→ ACTIVITY: In the listing below, find the line containing "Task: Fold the" and the line containing "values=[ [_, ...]". Repeat exactly those two lines and every line between them, nothing more.

● ● ● ● ● ● ●

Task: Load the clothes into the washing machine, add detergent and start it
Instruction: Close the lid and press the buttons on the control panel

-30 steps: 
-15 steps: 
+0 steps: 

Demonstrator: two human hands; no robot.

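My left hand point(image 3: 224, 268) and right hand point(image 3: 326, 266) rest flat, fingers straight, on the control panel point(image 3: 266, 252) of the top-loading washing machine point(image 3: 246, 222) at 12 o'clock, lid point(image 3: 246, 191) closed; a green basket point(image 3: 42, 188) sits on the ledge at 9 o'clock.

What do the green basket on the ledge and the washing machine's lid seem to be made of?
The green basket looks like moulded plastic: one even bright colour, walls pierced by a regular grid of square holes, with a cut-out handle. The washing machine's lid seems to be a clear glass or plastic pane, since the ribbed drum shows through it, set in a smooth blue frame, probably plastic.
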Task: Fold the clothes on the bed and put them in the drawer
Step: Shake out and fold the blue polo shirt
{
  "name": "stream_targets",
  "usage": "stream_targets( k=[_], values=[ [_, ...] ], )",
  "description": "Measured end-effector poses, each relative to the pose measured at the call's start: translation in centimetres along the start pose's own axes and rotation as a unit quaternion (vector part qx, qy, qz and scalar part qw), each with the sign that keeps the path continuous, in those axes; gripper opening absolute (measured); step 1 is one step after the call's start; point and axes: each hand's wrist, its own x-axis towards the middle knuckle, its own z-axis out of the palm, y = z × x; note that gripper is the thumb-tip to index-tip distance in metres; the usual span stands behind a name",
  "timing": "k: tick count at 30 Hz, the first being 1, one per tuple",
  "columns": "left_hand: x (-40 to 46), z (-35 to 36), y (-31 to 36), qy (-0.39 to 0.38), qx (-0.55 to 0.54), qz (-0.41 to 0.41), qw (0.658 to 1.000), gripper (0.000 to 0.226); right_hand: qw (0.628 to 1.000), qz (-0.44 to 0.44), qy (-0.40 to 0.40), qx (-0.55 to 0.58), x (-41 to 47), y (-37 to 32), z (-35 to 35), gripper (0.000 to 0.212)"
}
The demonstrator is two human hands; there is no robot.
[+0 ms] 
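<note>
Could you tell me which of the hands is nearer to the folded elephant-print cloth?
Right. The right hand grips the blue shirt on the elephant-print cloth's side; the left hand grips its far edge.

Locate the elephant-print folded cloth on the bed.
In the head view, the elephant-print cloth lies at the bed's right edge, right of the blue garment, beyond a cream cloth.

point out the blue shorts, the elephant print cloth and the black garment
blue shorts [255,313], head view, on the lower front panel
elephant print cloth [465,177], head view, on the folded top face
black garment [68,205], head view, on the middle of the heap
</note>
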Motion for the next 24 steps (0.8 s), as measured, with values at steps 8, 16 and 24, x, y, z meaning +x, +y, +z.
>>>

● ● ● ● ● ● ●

→ EXERCISE RESULT:
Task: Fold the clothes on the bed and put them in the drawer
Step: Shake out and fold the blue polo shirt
{
  "name": "stream_targets",
  "usage": "stream_targets( k=[_], values=[ [_, ...] ], )",

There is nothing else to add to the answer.